■ **SOURCE MATERIAL**:

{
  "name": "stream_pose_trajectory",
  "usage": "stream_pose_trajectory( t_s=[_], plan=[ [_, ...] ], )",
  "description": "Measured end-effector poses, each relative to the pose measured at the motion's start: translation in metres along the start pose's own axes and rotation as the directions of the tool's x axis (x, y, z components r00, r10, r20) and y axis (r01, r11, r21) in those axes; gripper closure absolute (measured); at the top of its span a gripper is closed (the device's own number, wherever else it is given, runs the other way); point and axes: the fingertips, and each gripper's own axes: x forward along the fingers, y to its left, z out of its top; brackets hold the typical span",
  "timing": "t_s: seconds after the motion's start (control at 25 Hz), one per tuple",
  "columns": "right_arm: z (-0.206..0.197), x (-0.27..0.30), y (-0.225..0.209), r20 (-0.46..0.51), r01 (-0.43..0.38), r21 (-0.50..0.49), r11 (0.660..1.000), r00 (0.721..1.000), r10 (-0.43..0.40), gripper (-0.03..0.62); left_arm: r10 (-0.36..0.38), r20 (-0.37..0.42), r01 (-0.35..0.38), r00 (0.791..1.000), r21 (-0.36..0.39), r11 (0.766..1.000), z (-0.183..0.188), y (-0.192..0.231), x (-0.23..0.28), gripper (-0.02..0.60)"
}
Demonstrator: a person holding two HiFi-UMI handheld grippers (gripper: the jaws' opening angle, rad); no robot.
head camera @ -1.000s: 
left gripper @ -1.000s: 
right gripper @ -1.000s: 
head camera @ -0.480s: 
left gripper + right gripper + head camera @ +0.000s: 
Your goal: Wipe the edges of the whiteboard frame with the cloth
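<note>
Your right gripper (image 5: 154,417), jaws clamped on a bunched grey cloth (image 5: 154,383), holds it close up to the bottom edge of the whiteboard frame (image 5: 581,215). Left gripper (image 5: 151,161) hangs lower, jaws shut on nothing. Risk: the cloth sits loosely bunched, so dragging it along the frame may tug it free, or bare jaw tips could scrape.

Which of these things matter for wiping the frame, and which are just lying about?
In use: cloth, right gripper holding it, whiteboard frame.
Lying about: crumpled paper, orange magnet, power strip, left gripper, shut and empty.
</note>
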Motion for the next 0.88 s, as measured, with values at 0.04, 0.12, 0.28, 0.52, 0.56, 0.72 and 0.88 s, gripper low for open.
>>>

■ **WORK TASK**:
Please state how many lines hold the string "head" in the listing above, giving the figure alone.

■ **OUTPUT OF THE TASK**:
3